Surah 81 of the Quran
- Classification: Meccan
- Other names: The Cessation, The Darkening, The Rolling, The turning into a sphere
- Position: Juzʼ 30
- No. of verses: 29
- No. of words: 104
- No. of letters: 435

= At-Takwir =

81st chapter of the Qur'an

At-Takwīr (التكوير, literally “The Turning Into a Sphere”) is the eighty-first chapter (sura) of the Qur'an, with 29 verses (ayat).
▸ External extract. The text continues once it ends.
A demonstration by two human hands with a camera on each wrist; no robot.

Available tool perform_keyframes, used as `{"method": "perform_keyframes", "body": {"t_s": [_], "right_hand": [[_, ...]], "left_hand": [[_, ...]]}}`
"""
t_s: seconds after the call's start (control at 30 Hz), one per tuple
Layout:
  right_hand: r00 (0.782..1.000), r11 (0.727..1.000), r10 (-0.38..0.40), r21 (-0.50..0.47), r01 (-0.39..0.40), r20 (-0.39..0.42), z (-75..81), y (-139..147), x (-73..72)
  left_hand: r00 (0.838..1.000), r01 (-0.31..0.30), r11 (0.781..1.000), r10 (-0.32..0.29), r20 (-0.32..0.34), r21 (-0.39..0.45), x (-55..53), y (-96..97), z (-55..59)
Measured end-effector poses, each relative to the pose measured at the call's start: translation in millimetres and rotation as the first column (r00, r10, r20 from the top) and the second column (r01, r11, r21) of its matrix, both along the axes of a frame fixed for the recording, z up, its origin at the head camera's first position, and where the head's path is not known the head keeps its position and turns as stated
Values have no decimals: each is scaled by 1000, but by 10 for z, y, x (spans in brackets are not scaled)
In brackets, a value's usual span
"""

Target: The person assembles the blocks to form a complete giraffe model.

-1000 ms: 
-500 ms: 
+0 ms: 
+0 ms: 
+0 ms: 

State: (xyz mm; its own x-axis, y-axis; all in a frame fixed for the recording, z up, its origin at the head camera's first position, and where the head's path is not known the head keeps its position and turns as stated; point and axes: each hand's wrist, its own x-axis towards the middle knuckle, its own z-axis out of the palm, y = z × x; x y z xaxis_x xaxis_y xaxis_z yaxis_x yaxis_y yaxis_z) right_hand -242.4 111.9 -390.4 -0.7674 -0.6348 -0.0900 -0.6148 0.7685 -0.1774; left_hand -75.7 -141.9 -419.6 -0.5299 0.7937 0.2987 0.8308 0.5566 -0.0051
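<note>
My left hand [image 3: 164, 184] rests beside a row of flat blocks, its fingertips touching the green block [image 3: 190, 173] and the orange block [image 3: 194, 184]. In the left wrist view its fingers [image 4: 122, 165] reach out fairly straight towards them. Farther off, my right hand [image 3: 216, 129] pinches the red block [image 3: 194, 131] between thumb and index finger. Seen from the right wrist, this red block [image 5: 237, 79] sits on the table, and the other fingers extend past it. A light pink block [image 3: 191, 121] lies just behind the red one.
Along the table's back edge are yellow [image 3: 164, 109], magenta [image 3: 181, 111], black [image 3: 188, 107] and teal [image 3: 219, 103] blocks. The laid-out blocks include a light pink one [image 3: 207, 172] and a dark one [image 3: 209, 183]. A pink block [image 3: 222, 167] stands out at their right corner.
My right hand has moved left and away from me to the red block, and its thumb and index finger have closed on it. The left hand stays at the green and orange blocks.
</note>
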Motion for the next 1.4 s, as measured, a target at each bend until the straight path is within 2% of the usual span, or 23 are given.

It discusses signs of the coming of the day of judgement.

==Summary==
- 1-14 The terrible signs of the judgment-day, which will make every soul understand what he has brought (i.e, put forth)
- 15-18 Oaths to amplify the points of the following verses
- 19-21 The Quran is a word conveyed by Angel Gabriel, a noble and authorized messenger
- 22-24 Muhammad is not mad, neither does he possess knowledge of the unseen, and has seen Gabriel
- 25-29 The Quran an admonition to all men, and not the words of a devil

==Signs==
Some of these signs include the following:
(a) When the sun is covered in darkness (solar eclipse),
(b) When the stars fall,
(c) And when the mountains vanish (blown away),
(d) When the camels big with young are abandoned.
(e) And when the wild beasts are herded together
(f) And when the seas rise,
(g) And when the souls are sorted,
(h) And when the girl [who was] buried alive is asked,
(i) For what crime she was killed?
(j) And when the books [records of deeds] are open,
(k) And when the sky is torn away,
(l) And when Hell is set ablaze,
(m) And when Paradise draws near,

==Hadith==
- Whoever wants to see the Qiyamah with his/her eyes should read the verses of at-Takwir, al-Infitar and al-Inshiqaq.”
- Imam Ahmad recorded from Ibn Umar that the Messenger of Allah said: “Whoever wishes to look at the Day of Resurrection, as if he is seeing it with this eye, then let him recite: ‘When the sun Kuwwirat’(At-Takwir) and ‘When the heaven is cleft sunder (Al-Infitar) and ‘When the heaven is split asunder.(Al-Inshiqaq)’”
- It was narrated that Umar ibn Horayth said: "I heard the Prophet (ﷺ) reciting: 'When the sun is wound round.' in fajr. (at-Takwir (81:1)) "
- Sahabah reported that Muhammad used to recite surahs An-Naba (78) and Al-Mursalat (77) in one rak'ah, and surahs Ad-Dukhan (44) and At-Takwir (81) in one rak'ah.